雇用労働 全国社会保険労務士会連合会が国連グローバル・コンパクトに署名

全国社会保険労務士会連合会(大西健造会長)は4月1日、人権の保護、不当な労働の排除、環境への対応、腐敗防止に関する10原則に賛同し、健全なグローバル化と持続可能な社会の実現をめざす「国連グローバル・コンパクト(UNGC)」に署名した。日本では262の企業、大学、自治体、公共団体等が署名しているが、士業団体としては初めて。

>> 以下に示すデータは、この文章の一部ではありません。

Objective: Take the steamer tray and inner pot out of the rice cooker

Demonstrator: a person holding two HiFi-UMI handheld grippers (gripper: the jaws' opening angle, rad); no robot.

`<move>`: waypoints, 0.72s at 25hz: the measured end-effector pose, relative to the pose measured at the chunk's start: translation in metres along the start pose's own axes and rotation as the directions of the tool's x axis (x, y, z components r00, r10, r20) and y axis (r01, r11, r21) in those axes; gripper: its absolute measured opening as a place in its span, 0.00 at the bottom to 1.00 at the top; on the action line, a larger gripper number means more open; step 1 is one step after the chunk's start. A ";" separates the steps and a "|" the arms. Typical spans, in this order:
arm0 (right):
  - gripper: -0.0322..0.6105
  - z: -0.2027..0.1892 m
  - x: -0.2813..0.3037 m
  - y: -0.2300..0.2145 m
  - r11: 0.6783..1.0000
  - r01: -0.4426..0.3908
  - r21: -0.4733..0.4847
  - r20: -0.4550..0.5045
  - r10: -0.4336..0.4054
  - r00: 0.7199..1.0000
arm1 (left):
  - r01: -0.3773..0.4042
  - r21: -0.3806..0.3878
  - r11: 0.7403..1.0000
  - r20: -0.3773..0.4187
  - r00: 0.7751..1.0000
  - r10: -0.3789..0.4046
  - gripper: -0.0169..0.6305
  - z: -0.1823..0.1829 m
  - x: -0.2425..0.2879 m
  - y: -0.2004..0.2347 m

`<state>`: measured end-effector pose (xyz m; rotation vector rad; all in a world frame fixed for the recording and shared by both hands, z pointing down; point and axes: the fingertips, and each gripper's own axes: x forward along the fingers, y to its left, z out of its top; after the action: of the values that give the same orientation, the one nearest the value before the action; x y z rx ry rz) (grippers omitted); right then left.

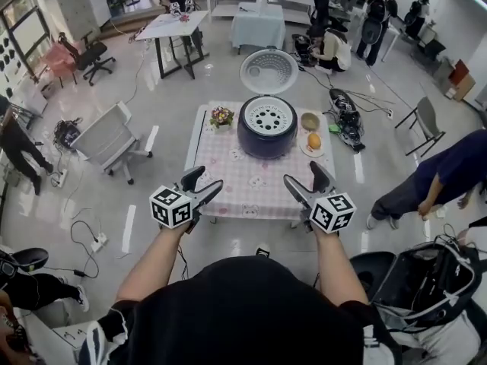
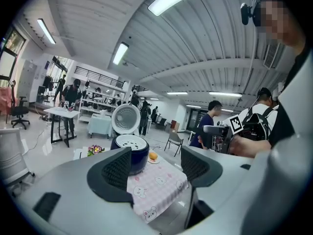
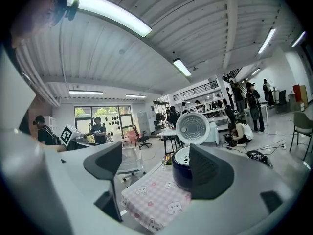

国連グローバル・コンパクトは、1999年の世界経済フォーラムでコフィー・アナン国連事務総長(当時)が提唱したもので、2000年7月の発足から現在まで約160ヵ国で1万3,000程度の企業・団体が署名している。人権、労働、環境、腐敗防止の4分野10原則を支持し、グローバル社会の良き一員として、健全で持続可能な社会の実現に貢献するための世界的な枠組みだ。労働分野の原則は国際労働機関(ILO)が策定を担い、結社の自由と団体交渉権の承認、強制労働の排除、児童労働の実効的な廃止、雇用と職業の差別撤廃の4つが挙げられている。

連合会では今後、国連グローバル・コンパクトが提唱する10原則を会員社労士に啓発するとともに、労務管理及び労働社会保険諸制度に関する日本の国家資格者として、その職務を通じて具体的な取り組みを推進する考え。同じく連合会が推進する企業の社会的責任(CSR)に対する社労士の取り組みに関しても、今回の署名を機にさらに事業を強化していく方針だ。